The DSM, or the Diagnostic and Statistical Manual of Mental Disorders, is an extremely important and influential reference work used by professionals in the field of mental health.
It is consulted by psychiatrists and other physicians, psychologists, psychotherapists, social workers, counselors, and others who work in health care, and it has several purposes.
The DSM Provides a Collective Classification of Mental Disorders
As a reference work, all people working in the field of mental health can consult the DSM regardless of their own theories about psychology or regardless of the schools of thought they were educated in, because the DSM is arranged so as to not reflect the view of any one scholarly tradition regarding the cause of mental disorders. This biopsychosocial model means that the DSM is atheoretical, and therefore useful to the entire field of mental health care.
The DSM Provides Criteria for Diagnosis
Well, sort of. Because there are no biomarkers in psychiatry (meaning no objective tests to determine if a patient has a particular health problem, the way an X-ray can confirm a broken bone), the DSM provides symptom-based diagnostic categories, or "criteria sets with defining features" in order to help diagnose everything from hypochondria to Obsessive-Compulsive Disorder and more. It is often explained by saying that the DSM uses a "phenomenological approach", which means that it provides criteria that can be gained through externally observable phenomena.
The DSM Establishes Numerical Codes for Record Keeping
In order for patients to have accurate records that can be understood by mental health professionals almost anywhere the patient goes, the DSM creates numerical codes for each disorder established in the book. With all professionals working off the same reference book, determining a patient's history from his or her records using these codes allows providers to communicate accurately without actually having to communicate directly.
The DSM's Stated Purposes
In addition to the three purposes listed above, the DSM also has three of its own "stated purposes", which are:
- To be "a helpful guide to clinical practice"

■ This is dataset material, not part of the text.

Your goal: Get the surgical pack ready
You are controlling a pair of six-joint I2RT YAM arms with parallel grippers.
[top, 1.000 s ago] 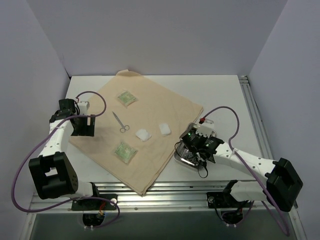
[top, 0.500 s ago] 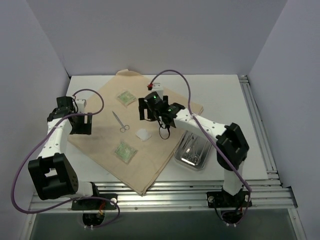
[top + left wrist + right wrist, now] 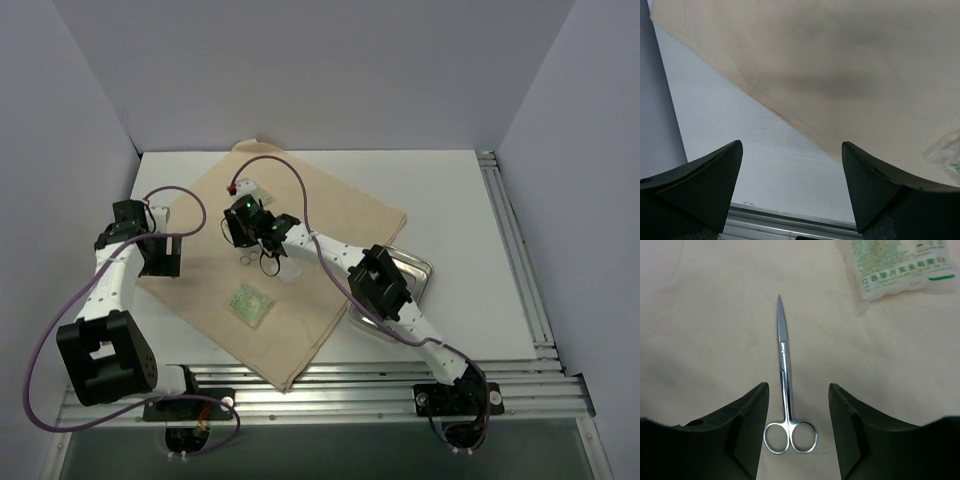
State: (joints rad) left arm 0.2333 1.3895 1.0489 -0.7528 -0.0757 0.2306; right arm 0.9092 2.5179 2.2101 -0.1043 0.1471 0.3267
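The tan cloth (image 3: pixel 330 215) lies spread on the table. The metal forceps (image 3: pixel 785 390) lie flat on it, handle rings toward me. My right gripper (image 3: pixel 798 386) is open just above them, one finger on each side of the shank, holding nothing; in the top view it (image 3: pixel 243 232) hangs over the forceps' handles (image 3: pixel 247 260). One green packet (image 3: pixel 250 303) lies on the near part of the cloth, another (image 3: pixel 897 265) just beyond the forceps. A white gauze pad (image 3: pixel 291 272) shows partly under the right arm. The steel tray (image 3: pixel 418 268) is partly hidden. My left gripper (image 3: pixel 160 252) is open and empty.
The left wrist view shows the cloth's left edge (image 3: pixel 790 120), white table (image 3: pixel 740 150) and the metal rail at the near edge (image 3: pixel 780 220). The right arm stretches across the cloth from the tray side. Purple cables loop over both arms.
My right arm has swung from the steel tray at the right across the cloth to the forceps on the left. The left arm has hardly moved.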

- To "facilitate research and improve communication among clinicians and researchers"
- To function as "an educational tool for teaching psychopathology"
The DSM-I was first printed in 1952. It was followed by a massive revision and the publication of the DSM-II in 1968. The third version, the DSM-III, arrived in 1980, the DSM-IV in 1994 (with a revised version published in 2000 called the DSM-IV-TR), and the most recent version was published in May of 2013. However, instead of using Roman numerals, the latest version is known as the DSM-5.